▸ **EXERCISE BRIEF**
The answer is the data below, repeated exactly, with no pictures included.

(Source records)
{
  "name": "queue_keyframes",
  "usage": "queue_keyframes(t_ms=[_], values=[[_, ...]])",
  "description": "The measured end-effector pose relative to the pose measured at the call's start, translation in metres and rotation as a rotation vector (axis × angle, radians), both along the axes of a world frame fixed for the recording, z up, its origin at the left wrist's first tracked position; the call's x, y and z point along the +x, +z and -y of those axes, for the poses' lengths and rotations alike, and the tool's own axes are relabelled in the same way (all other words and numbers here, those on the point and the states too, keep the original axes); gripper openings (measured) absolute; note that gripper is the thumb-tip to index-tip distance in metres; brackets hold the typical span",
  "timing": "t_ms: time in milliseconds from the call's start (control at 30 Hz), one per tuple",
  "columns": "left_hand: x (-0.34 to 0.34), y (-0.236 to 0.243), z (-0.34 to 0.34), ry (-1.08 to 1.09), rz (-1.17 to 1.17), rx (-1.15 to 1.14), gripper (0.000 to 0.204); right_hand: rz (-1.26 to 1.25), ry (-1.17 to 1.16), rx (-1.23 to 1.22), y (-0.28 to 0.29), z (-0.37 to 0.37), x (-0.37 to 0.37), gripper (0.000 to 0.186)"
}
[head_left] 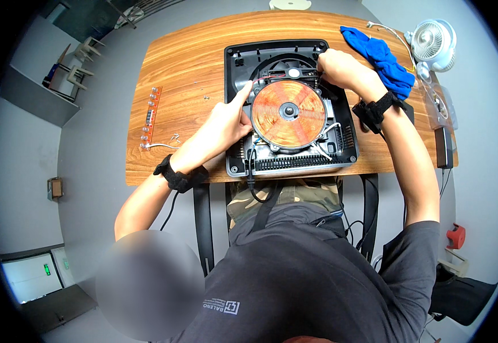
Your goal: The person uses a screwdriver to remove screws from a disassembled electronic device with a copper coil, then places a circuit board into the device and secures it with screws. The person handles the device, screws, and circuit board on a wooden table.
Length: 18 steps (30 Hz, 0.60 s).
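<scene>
From my side I watch the left hand (220,130) in the middle of the frame. Its thumb and fingers are spread at the left edge of the round copper coil (279,123); whether this grip is pressing on it, I cannot tell. The coil lies in the open black housing (234,83), which is on the wooden desk (183,60) at the upper centre. The right hand (338,67) is bent over the housing's upper right part; its fingertips are hidden, so I cannot say what that grip holds. A thin red wire (270,78) runs above the coil, near the left thumb. At the left of the desk I see an orange strip board (150,117), with small screws (175,137) near its lower end. At the upper right there lie a crumpled blue cloth (379,56) and a white fan (430,40).
</scene>
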<state>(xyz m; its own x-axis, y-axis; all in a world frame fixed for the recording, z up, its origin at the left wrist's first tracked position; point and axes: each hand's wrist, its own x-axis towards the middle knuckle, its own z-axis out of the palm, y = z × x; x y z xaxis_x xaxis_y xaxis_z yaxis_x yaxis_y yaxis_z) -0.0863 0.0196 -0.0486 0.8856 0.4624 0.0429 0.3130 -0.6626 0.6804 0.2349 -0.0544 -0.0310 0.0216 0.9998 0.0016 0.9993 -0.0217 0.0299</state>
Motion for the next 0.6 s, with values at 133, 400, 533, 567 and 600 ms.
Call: queue_keyframes(t_ms=[133,400,533,567,600], values=[[-0.0005,0.0014,-0.0019,-0.024,0.013,-0.012,0.091,0.019,-0.009,-0.018,0.0003,-0.0008,-0.0015,0.011],[0.0029,0.0047,0.0004,-0.043,-0.032,0.029,0.089,-0.001,0.006,-0.003,-0.0017,0.0002,0.0007,0.010],[0.0045,0.0035,0.0009,-0.060,-0.021,0.062,0.091,0.005,0.011,0.016,-0.0054,-0.0004,0.0046,0.011],[0.0051,0.0016,0.0015,-0.055,-0.026,0.103,0.091,0.001,0.013,0.018,-0.0052,-0.0002,0.0041,0.011],[0.0060,-0.0006,0.0027,-0.049,-0.032,0.143,0.091,-0.002,0.014,0.020,-0.0047,0.0000,0.0034,0.011]])
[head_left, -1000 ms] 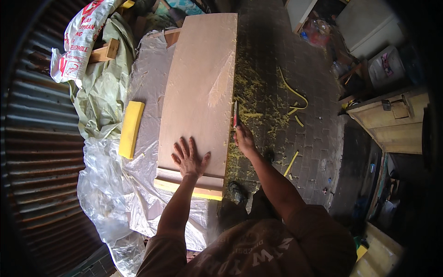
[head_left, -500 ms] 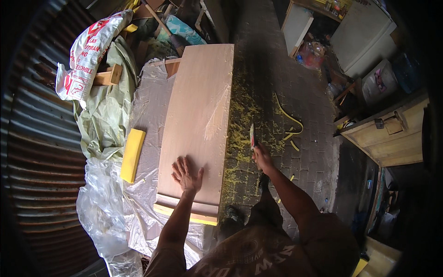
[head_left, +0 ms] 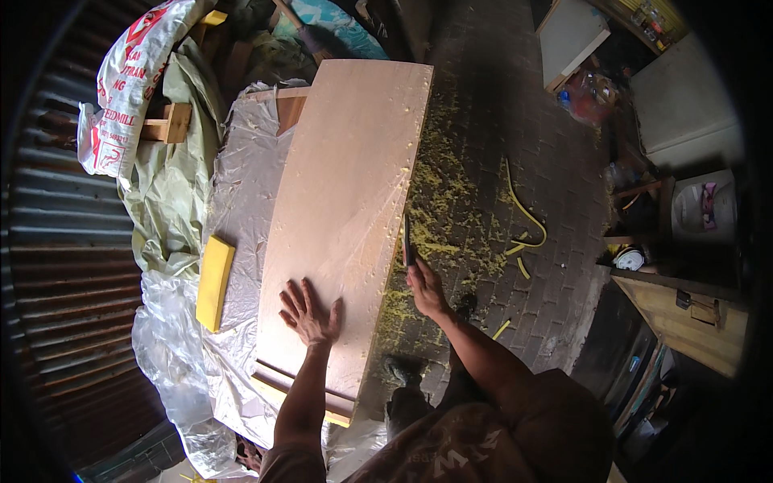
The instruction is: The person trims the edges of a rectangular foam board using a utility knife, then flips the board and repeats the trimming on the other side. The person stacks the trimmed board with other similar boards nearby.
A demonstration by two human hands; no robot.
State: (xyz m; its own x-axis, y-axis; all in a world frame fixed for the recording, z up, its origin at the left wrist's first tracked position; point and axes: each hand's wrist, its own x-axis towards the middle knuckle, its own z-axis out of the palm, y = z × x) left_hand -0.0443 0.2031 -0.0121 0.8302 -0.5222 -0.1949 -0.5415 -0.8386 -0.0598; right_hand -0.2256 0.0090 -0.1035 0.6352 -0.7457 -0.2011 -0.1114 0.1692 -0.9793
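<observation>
A long pale wooden board [head_left: 346, 177] lies in front of me over plastic sheeting, with a layer of yellow foam [head_left: 336, 419] showing under its near end. My left hand [head_left: 310, 315] lies flat on the near part of the board, fingers spread. In my right hand [head_left: 427, 290] is a knife [head_left: 408, 241], gripped by its handle. Its blade points away from me along the board's right edge; whether it touches that edge I cannot tell. Small yellow crumbs dot the board's right side.
A yellow foam block [head_left: 215, 283] rests on the plastic sheeting [head_left: 241, 161] to the left. Foam crumbs [head_left: 443, 193] and a curved yellow strip [head_left: 525, 211] are strewn over the paving at right. Corrugated metal [head_left: 64, 266] bounds the left; a wooden cabinet [head_left: 684, 310] stands at right.
My right hand has brought the knife left, from over the paving to the board's right edge. My left hand stays flat on the board. The whole view has shifted and tilted slightly.
</observation>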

▸ **RESPONSE**
{
  "name": "queue_keyframes",
  "usage": "queue_keyframes(t_ms=[_], values=[[_, ...]])",
  "description": "The measured end-effector pose relative to the pose measured at the call's start, translation in metres and rotation as a rotation vector (axis × angle, radians), both along the axes of a world frame fixed for the recording, z up, its origin at the left wrist's first tracked position; the call's x, y and z point along the +x, +z and -y of those axes, for the poses' lengths and rotations alike, and the tool's own axes are relabelled in the same way (all other words and numbers here, those on the point and the states too, keep the original axes); gripper openings (measured) absolute; note that gripper is the thumb-tip to index-tip distance in metres; brackets hold the typical span",
  "timing": "t_ms: time in milliseconds from the call's start (control at 30 Hz), one per tuple",
  "columns": "left_hand: x (-0.34 to 0.34), y (-0.236 to 0.243), z (-0.34 to 0.34), ry (-1.08 to 1.09), rz (-1.17 to 1.17), rx (-1.15 to 1.14), gripper (0.000 to 0.204); right_hand: rz (-1.26 to 1.25), ry (-1.17 to 1.16), rx (-1.23 to 1.22), y (-0.28 to 0.29), z (-0.37 to 0.37), x (-0.37 to 0.37), gripper (0.000 to 0.186)"
}
[head_left] 
Your goal: The person uses a screwdriver to remove screws from a disassembled electronic device with a copper coil, then places a circuit board into the device and secures it with screws. The person handles the device, screws, and circuit board on a wooden table.
Length: 18 steps (30 Hz, 0.60 s).
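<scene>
From my side I watch the left hand (220,130) in the middle of the frame. Its thumb and fingers are spread at the left edge of the round copper coil (279,123); whether this grip is pressing on it, I cannot tell. The coil lies in the open black housing (234,83), which is on the wooden desk (183,60) at the upper centre. The right hand (338,67) is bent over the housing's upper right part; its fingertips are hidden, so I cannot say what that grip holds. A thin red wire (270,78) runs above the coil, near the left thumb. At the left of the desk I see an orange strip board (150,117), with small screws (175,137) near its lower end. At the upper right there lie a crumpled blue cloth (379,56) and a white fan (430,40).
</scene>
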<state>(xyz m; its own x-axis, y-axis; all in a world frame fixed for the recording, z up, its origin at the left wrist's first tracked position; point and axes: each hand's wrist, its own x-axis towards the middle knuckle, its own z-axis out of the palm, y = z × x; x y z xaxis_x xaxis_y xaxis_z yaxis_x yaxis_y yaxis_z) -0.0863 0.0196 -0.0486 0.8856 0.4624 0.0429 0.3130 -0.6626 0.6804 0.2349 -0.0544 -0.0310 0.0216 0.9998 0.0016 0.9993 -0.0217 0.0299</state>
Motion for the next 0.6 s, with values at 133, 400, 533, 567 and 600 ms.
Call: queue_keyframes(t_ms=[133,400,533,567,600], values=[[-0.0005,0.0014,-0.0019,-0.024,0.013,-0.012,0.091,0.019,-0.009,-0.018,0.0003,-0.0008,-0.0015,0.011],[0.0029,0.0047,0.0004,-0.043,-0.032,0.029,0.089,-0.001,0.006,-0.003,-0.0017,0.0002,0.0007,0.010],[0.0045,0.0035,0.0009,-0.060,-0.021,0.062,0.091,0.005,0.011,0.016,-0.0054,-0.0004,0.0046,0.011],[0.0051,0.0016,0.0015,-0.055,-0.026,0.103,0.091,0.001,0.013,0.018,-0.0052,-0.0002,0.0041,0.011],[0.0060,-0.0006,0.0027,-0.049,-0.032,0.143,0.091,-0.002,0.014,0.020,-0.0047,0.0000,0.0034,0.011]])
[head_left, -1000 ms] 
[head_left, -500 ms] 
[head_left, +0 ms] 
The instruction is: The person trims the edges of a rectangular foam board using a utility knife, then flips the board and repeats the trimming on the other side. The person stacks the trimmed board with other similar boards nearby.
A demonstration by two human hands; no robot.
State: (xyz m; its own x-axis, y-axis; all in a world frame fixed for the recording, z up, its origin at the left wrist's first tracked position; point and axes: each hand's wrist, its own x-axis towards the middle knuckle, its own z-axis out of the palm, y = z × x) left_hand -0.0443 0.2031 -0.0121 0.8302 -0.5222 -0.1949 -0.5415 -0.8386 -0.0598; right_hand -0.2256 0.0090 -0.1035 0.6352 -0.7457 -0.2011 -0.1114 0.1692 -0.9793
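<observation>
A long pale wooden board [head_left: 346, 177] lies in front of me over plastic sheeting, with a layer of yellow foam [head_left: 336, 419] showing under its near end. My left hand [head_left: 310, 315] lies flat on the near part of the board, fingers spread. In my right hand [head_left: 427, 290] is a knife [head_left: 408, 241], gripped by its handle. Its blade points away from me along the board's right edge; whether it touches that edge I cannot tell. Small yellow crumbs dot the board's right side.
A yellow foam block [head_left: 215, 283] rests on the plastic sheeting [head_left: 241, 161] to the left. Foam crumbs [head_left: 443, 193] and a curved yellow strip [head_left: 525, 211] are strewn over the paving at right. Corrugated metal [head_left: 64, 266] bounds the left; a wooden cabinet [head_left: 684, 310] stands at right.
My right hand has brought the knife left, from over the paving to the board's right edge. My left hand stays flat on the board. The whole view has shifted and tilted slightly.
</observation>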

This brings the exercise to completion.